The Insurance Regulatory and Development Authority (IRDA)
bill passed by the Parliament in the late 1990s has
transformed the Indian insurance sector for eternity.
Apart from opening new avenues, it initiated steps for protecting the
interests of insurance policyholders thereby ensuring constant growth of
the industry. It proved as a boon for an industry which was growing
at 15-20% yearly driven mostly by rising population, income
integration, domestic competition, knowledge boom, legal system
advancements, etc. Thus, sensing the huge opportunity of growth, many
foreign players have shown keen interest in the Indian insurance
market. However, these developments bring forth a number of
challenges including increased competitive environment, robust
regulatory framework, and a need for upgrading insurance accounting
system through various financial regulatory frameworks like
International Financial Reporting Standards (IFRS), Basel II norms and
Solvency II, etc.
The introduction of IFRS is regarded as timely for the
insurance companies which are trying to go public in order to raise funds.

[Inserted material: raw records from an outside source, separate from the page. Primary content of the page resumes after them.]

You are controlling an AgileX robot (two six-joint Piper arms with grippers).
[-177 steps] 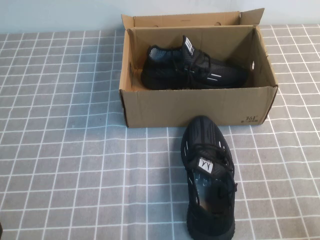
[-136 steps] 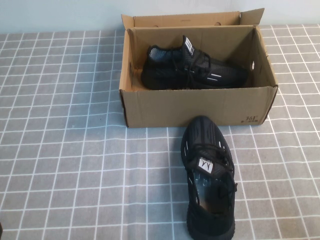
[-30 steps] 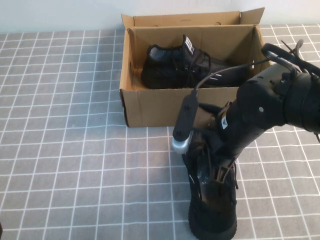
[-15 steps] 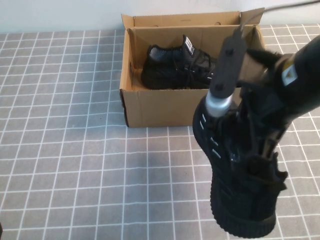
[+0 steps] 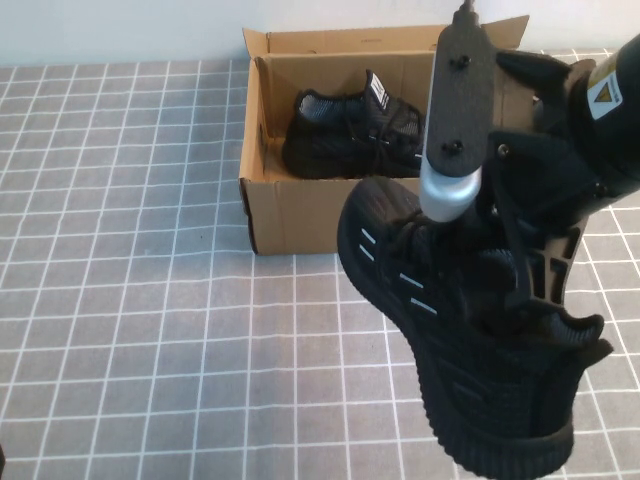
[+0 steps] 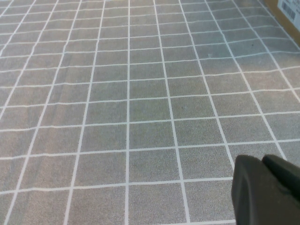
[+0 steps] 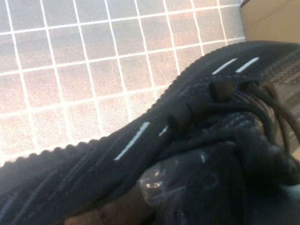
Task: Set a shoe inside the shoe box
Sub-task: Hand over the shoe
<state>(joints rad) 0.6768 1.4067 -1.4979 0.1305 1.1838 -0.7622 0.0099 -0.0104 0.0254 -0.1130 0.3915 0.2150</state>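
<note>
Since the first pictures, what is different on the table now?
The right end effector came in, gripped the shoe that lay before the box, and lifted it off the tablecloth. The other shoe stayed inside the box. The left end effector stayed low over the cloth.

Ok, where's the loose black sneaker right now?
In the high view the black sneaker hangs off the table in the right gripper, right of centre, just in front of the cardboard shoe box.
</note>
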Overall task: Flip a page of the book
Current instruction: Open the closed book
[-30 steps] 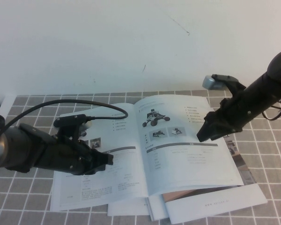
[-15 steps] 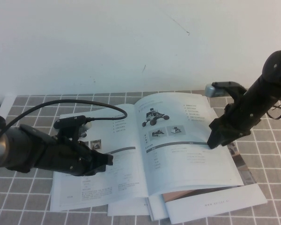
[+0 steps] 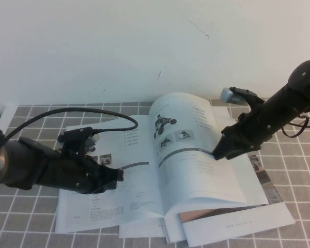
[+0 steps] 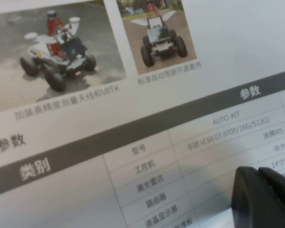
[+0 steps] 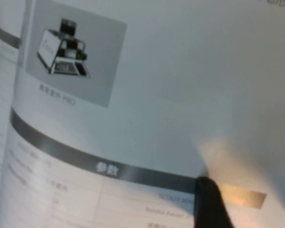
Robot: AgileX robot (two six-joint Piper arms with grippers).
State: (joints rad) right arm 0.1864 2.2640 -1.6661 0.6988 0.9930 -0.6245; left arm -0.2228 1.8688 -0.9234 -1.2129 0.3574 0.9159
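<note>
Bowing upward off the book (image 3: 113,201), the page (image 3: 188,155) seems pinched in the right gripper (image 3: 219,152); the closed left gripper (image 3: 119,175) presses the opposite leaf.

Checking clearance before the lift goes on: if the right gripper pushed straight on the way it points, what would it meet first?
Probably the curled white glossy page at its tip: the right gripper points down-left into it. Beyond lies the open white manual, pinned by the left gripper.
</note>
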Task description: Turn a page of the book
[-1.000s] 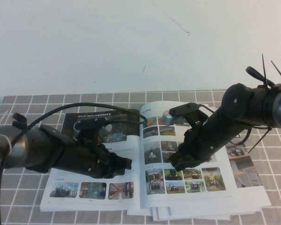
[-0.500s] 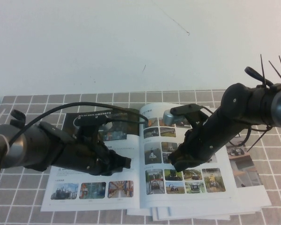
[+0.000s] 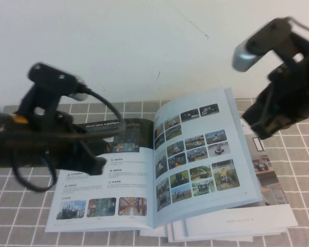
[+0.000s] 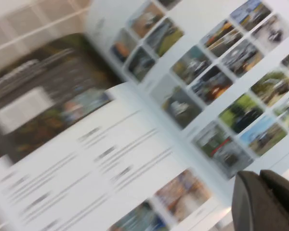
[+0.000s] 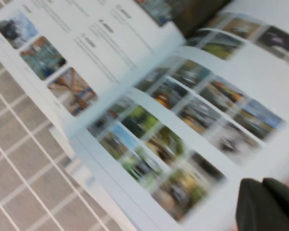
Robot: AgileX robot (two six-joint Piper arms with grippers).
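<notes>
The book (image 3: 144,206) lies open on the tiled mat. The page (image 3: 121,180) lies flat on its left half, dark banner and small photos face up; it also shows in the left wrist view (image 4: 82,168) and the right wrist view (image 5: 86,43). The sheet with the vehicle photo grid (image 3: 201,154) is on the right half, its outer edge bowed up. My left gripper (image 3: 96,164) hovers over the page's left part, shut and empty (image 4: 260,180). My right gripper (image 3: 258,126) is raised beyond the book's right edge, shut and empty (image 5: 262,187).
Plainer white booklets (image 3: 270,180) with a room photo stick out from under the book at the right and front. The grey tiled mat (image 3: 20,226) covers the table; a white wall rises behind it.
Both arms have lifted off the book and pulled apart, left arm to the left, right arm up and to the right. The vehicle-photo sheet has sprung up at its outer edge.
</notes>
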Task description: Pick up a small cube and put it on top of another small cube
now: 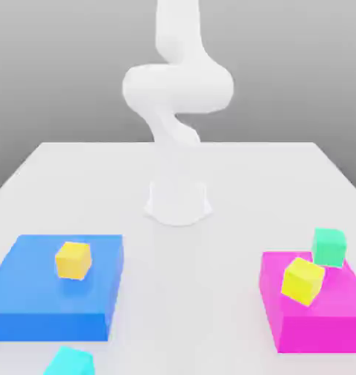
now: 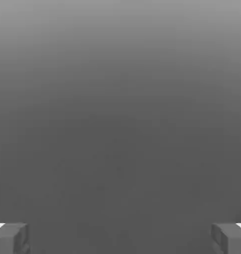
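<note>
- here the white arm (image 1: 177, 91) rises from its round base (image 1: 178, 201) at the middle of the white table (image 1: 78, 183), twists through a thick bend and runs out past the upper edge of the exterior view, so the gripper itself is out of that view.
- the hand view shows the gripper (image 2: 120, 238) with its two grey fingertips (image 2: 11, 238) at opposite edges of the picture, spread wide apart with nothing between them; beyond them there is only plain grey background.
- the small cube (image 1: 69, 362), cyan-turquoise, sits on the table at the near edge of the exterior view, toward that view's left, partly cut off by the picture edge and just in front of the blue flat block (image 1: 34, 293).
- a yellow cube (image 1: 72, 260) rests on top of the blue flat block, near its middle.
- toward the exterior view's right lies a magenta flat block (image 1: 335, 315), well apart from the blue one.
- a second yellow cube (image 1: 303, 280) rests on the magenta block, turned at an angle.
- a greener small cube (image 1: 329, 247) stands at the far corner of the magenta block; whether it rests on the block or just behind it i cannot tell.
</note>
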Controlling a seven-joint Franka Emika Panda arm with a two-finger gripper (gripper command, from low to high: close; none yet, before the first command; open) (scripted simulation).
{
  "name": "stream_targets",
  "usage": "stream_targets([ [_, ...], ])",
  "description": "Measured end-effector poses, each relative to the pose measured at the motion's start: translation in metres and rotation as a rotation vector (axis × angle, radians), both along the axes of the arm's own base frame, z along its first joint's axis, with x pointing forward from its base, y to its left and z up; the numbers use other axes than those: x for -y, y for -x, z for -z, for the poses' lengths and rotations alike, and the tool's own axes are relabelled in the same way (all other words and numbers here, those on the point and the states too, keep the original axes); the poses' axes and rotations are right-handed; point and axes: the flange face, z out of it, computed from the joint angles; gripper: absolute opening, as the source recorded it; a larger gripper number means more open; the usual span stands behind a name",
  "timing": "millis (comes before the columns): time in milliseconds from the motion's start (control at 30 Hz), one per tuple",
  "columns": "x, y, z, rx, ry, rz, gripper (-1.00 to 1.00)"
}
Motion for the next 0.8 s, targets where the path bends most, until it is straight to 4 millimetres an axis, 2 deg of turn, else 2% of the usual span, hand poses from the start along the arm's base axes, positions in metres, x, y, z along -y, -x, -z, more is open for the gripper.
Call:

To implement IFRS, insurance entities must get ready for speedy,
transparent and quality reporting. This would satisfy the users of
financial statements such as investors, shareholders and others who are
in search of more comprehensive, comparative and relevant
accounting information. IFRS is striving towards becoming a universal
accounting norm which is easy to interpret and capable of protecting the interest of the stakeholders. To
fall in line with the trend worldwide, Institute of Chartered Accountant of India (ICAI), IRDA and
National Committee of Accounting Standards (NCAS) have urged insurance companies to prepare financial
statements in harmony with IFRS.
The shift towards IFRS is complex and time-consuming. This is more so in case of insurance business
which is associated with risk and uncertainty. For such businesses, a preliminary study is a must before IFRS
conversion can be implemented. For carrying out such studies in India, ICAI and IRDA have appointed a team of
experts in the subject of insurance, accounting and IFRS. The experts suggest that major conversion takes 18
months or more whereas the less complex conversion would take 6-12 months. The conversion program tries to
build a financial reporting process for adapting IFRS. International Accounting Standards Board (IASB)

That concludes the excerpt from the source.